Problem statement
In full and without edits, write out the data that follows.

:::::

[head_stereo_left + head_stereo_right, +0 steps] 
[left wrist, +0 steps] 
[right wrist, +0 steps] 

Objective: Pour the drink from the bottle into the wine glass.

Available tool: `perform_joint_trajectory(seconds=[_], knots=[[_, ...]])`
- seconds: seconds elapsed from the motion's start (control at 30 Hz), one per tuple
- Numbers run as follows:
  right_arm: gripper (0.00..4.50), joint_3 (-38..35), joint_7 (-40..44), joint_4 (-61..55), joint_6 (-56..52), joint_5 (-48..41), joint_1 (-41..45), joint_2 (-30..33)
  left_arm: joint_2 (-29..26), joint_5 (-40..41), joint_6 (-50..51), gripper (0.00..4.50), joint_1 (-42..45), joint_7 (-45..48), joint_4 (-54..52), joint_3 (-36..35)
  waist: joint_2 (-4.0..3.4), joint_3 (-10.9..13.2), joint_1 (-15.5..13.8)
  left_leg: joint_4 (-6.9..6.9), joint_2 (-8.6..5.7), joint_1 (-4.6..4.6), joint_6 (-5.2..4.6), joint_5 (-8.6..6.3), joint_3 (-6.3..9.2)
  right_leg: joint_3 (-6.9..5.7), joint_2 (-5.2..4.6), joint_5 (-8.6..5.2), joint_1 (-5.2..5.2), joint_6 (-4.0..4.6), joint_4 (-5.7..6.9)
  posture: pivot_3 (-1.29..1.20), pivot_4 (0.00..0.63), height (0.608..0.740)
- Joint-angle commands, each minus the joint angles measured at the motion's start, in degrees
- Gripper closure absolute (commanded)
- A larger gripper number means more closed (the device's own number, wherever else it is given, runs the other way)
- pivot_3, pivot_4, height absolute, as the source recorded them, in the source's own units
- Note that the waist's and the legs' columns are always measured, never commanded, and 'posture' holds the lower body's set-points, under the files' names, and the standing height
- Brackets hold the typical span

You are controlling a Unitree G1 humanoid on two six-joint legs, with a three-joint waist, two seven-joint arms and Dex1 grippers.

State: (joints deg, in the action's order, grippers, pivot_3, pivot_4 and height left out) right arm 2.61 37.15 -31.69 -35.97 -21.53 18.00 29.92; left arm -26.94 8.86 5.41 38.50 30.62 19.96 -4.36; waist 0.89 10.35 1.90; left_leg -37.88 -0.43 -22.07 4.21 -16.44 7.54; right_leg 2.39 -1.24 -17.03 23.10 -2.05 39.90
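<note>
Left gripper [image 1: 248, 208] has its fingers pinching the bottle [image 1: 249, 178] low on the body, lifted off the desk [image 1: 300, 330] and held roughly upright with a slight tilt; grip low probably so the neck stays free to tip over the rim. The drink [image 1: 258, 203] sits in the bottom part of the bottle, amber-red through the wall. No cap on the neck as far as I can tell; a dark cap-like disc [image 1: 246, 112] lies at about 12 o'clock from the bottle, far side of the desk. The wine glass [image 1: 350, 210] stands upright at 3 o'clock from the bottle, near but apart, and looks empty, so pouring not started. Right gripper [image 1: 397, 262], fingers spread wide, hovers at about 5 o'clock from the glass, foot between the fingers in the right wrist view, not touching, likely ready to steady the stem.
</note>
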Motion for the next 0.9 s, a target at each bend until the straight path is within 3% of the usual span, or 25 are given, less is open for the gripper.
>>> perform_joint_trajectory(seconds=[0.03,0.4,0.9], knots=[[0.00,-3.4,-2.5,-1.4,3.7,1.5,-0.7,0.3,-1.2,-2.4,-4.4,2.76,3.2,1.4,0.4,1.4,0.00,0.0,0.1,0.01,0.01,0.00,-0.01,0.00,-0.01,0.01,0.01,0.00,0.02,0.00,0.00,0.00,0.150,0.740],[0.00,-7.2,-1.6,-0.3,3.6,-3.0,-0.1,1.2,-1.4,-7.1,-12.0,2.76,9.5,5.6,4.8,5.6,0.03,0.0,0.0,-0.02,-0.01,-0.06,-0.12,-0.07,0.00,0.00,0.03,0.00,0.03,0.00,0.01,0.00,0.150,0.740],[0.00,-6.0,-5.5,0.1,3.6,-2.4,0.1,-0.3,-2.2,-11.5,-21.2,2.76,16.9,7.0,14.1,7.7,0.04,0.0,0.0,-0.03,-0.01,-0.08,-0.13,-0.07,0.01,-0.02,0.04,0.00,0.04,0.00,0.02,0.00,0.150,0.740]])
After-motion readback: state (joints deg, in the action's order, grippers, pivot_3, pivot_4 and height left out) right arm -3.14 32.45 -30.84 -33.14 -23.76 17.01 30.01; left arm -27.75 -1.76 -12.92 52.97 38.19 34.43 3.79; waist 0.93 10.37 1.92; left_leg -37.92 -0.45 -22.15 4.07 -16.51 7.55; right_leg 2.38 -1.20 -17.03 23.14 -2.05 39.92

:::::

Final answer
[head_stereo_left + head_stereo_right, +0 steps] 
[left wrist, +0 steps] 
[right wrist, +0 steps] 

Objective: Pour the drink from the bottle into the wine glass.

Available tool: `perform_joint_trajectory(seconds=[_], knots=[[_, ...]])`
- seconds: seconds elapsed from the motion's start (control at 30 Hz), one per tuple
- Numbers run as follows:
  right_arm: gripper (0.00..4.50), joint_3 (-38..35), joint_7 (-40..44), joint_4 (-61..55), joint_6 (-56..52), joint_5 (-48..41), joint_1 (-41..45), joint_2 (-30..33)
  left_arm: joint_2 (-29..26), joint_5 (-40..41), joint_6 (-50..51), gripper (0.00..4.50), joint_1 (-42..45), joint_7 (-45..48), joint_4 (-54..52), joint_3 (-36..35)
  waist: joint_2 (-4.0..3.4), joint_3 (-10.9..13.2), joint_1 (-15.5..13.8)
  left_leg: joint_4 (-6.9..6.9), joint_2 (-8.6..5.7), joint_1 (-4.6..4.6), joint_6 (-5.2..4.6), joint_5 (-8.6..6.3), joint_3 (-6.3..9.2)
  right_leg: joint_3 (-6.9..5.7), joint_2 (-5.2..4.6), joint_5 (-8.6..5.2), joint_1 (-5.2..5.2), joint_6 (-4.0..4.6), joint_4 (-5.7..6.9)
  posture: pivot_3 (-1.29..1.20), pivot_4 (0.00..0.63), height (0.608..0.740)
- Joint-angle commands, each minus the joint angles measured at the motion's start, in degrees
- Gripper closure absolute (commanded)
- A larger gripper number means more closed (the device's own number, wherever else it is given, runs the other way)
- pivot_3, pivot_4, height absolute, as the source recorded them, in the source's own units
- Note that the waist's and the legs' columns are always measured, never commanded, and 'posture' holds the lower body's set-points, under the files' names, and the standing height
- Brackets hold the typical span

You are controlling a Unitree G1 humanoid on two six-joint legs, with a three-joint waist, two seven-joint arms and Dex1 grippers.

State: (joints deg, in the action's order, grippers, pivot_3, pivot_4 and height left out) right arm 2.61 37.15 -31.69 -35.97 -21.53 18.00 29.92; left arm -26.94 8.86 5.41 38.50 30.62 19.96 -4.36; waist 0.89 10.35 1.90; left_leg -37.88 -0.43 -22.07 4.21 -16.44 7.54; right_leg 2.39 -1.24 -17.03 23.10 -2.05 39.90
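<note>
Left gripper [image 1: 248, 208] has its fingers pinching the bottle [image 1: 249, 178] low on the body, lifted off the desk [image 1: 300, 330] and held roughly upright with a slight tilt; grip low probably so the neck stays free to tip over the rim. The drink [image 1: 258, 203] sits in the bottom part of the bottle, amber-red through the wall. No cap on the neck as far as I can tell; a dark cap-like disc [image 1: 246, 112] lies at about 12 o'clock from the bottle, far side of the desk. The wine glass [image 1: 350, 210] stands upright at 3 o'clock from the bottle, near but apart, and looks empty, so pouring not started. Right gripper [image 1: 397, 262], fingers spread wide, hovers at about 5 o'clock from the glass, foot between the fingers in the right wrist view, not touching, likely ready to steady the stem.
</note>
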Motion for the next 0.9 s, a target at each bend until the straight path is within 3% of the usual span, or 25 are given, less is open for the gripper.
>>> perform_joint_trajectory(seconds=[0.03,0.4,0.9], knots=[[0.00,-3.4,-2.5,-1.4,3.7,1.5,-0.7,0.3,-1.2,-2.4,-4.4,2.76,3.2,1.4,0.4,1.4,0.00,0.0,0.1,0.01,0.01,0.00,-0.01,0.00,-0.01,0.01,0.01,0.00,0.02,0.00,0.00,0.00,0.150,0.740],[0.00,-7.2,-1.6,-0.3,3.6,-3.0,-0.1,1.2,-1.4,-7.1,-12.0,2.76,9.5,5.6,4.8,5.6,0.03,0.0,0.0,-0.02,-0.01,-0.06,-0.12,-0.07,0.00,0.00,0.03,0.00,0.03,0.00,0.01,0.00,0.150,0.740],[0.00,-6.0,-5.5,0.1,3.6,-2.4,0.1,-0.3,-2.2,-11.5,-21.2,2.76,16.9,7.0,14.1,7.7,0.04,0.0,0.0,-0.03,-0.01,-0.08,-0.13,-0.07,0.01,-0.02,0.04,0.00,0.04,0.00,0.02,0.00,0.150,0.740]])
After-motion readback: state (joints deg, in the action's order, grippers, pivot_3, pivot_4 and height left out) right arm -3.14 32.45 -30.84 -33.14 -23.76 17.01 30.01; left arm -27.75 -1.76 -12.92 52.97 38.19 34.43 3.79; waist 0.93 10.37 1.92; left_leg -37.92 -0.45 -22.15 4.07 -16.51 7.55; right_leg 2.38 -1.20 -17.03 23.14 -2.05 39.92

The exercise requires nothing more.